▶ [ASSIGNED TASK]
Wherever the word "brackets" occurs in the lines below, copy the whole line.

▶ [DATASET SECTION]
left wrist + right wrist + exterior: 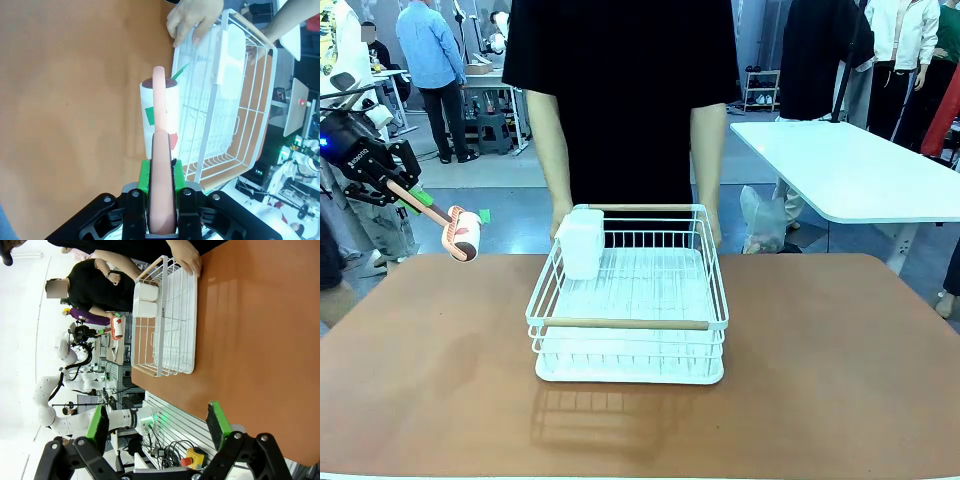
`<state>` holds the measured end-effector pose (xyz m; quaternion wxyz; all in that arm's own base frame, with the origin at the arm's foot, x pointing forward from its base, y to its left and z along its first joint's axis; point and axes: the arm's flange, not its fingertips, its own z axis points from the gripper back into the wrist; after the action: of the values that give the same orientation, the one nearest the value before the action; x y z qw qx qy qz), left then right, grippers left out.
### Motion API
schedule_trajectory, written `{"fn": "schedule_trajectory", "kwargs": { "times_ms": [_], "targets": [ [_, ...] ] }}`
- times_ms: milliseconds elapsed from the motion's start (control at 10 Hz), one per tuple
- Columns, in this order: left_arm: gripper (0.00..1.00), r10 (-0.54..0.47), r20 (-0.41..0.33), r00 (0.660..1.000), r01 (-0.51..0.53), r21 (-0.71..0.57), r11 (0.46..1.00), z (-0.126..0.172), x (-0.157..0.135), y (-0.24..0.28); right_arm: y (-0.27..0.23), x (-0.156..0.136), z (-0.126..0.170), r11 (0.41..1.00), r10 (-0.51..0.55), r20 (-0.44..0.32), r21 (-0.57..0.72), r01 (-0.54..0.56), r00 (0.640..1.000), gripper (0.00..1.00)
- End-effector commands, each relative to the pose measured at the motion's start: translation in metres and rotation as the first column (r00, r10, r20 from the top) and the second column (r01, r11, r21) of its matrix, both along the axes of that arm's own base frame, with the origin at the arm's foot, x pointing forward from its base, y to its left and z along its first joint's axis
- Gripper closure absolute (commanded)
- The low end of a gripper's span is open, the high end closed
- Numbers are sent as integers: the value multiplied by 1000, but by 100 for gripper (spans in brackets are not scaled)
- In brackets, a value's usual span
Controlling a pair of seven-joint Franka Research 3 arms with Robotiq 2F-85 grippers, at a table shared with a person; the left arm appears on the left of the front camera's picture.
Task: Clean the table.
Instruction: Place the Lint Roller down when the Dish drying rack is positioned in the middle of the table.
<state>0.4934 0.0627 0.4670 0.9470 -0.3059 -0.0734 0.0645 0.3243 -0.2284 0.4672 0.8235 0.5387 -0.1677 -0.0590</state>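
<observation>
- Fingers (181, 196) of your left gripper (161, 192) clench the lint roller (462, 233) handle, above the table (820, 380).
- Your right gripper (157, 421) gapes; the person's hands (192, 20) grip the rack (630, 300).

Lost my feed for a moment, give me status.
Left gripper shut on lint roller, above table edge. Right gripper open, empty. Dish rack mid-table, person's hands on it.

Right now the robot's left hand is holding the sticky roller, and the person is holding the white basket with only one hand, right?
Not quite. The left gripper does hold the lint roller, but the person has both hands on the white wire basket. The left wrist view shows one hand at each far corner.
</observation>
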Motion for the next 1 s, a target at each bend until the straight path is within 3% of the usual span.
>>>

▶ [ANSWER TO THE PROBLEM]
- Numbers are sent as integers: the value multiplied by 1000, but by 100 for gripper (spans in brackets are not scaled)
- In brackets, a value's usual span

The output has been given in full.